About this task — Each line below that contains "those" should be counted; give the total alone.

━━ The data ━━

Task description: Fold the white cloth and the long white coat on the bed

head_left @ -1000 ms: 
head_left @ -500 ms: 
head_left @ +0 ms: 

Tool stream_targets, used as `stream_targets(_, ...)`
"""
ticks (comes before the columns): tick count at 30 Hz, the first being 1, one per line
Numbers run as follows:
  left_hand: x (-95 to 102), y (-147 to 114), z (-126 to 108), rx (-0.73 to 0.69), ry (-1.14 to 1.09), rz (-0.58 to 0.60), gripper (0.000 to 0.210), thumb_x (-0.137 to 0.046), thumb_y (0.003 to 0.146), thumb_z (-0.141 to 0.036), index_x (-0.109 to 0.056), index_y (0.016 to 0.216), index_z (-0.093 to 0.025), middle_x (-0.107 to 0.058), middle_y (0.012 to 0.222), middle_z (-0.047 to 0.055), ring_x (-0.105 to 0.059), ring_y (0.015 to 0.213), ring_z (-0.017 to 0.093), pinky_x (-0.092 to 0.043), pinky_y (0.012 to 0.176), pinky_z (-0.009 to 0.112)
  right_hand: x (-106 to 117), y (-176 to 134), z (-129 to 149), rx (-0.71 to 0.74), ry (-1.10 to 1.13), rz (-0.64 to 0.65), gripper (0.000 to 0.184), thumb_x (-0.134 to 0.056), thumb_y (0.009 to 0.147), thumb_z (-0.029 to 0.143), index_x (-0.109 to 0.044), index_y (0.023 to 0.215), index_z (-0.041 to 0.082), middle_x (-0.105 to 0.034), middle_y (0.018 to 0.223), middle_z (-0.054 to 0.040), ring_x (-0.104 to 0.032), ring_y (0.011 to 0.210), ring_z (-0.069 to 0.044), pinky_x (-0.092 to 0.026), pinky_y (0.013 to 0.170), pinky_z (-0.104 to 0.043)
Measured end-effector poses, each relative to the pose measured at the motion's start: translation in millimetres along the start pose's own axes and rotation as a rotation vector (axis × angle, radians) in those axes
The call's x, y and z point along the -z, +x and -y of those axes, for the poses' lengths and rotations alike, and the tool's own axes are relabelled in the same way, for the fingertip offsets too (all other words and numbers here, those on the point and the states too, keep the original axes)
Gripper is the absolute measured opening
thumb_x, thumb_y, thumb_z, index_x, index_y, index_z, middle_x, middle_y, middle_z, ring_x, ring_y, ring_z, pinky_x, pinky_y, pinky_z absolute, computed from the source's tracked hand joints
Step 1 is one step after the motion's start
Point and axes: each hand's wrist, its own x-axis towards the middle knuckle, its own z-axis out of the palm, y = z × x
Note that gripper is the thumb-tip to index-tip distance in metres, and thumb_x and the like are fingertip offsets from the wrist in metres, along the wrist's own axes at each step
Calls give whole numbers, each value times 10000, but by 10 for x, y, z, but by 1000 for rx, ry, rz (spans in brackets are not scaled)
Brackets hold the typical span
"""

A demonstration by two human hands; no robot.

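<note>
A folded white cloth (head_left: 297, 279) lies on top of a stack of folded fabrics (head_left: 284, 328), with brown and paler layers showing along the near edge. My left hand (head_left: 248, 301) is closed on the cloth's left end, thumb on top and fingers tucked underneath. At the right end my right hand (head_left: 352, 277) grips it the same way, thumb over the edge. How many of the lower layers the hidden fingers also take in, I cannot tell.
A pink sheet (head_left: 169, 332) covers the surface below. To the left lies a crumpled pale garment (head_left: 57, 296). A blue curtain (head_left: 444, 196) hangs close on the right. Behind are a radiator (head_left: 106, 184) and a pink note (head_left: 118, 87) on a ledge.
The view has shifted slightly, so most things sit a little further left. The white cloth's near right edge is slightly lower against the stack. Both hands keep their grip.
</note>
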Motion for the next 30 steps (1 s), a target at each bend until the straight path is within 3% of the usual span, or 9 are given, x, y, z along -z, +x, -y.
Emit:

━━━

Exercise response — 2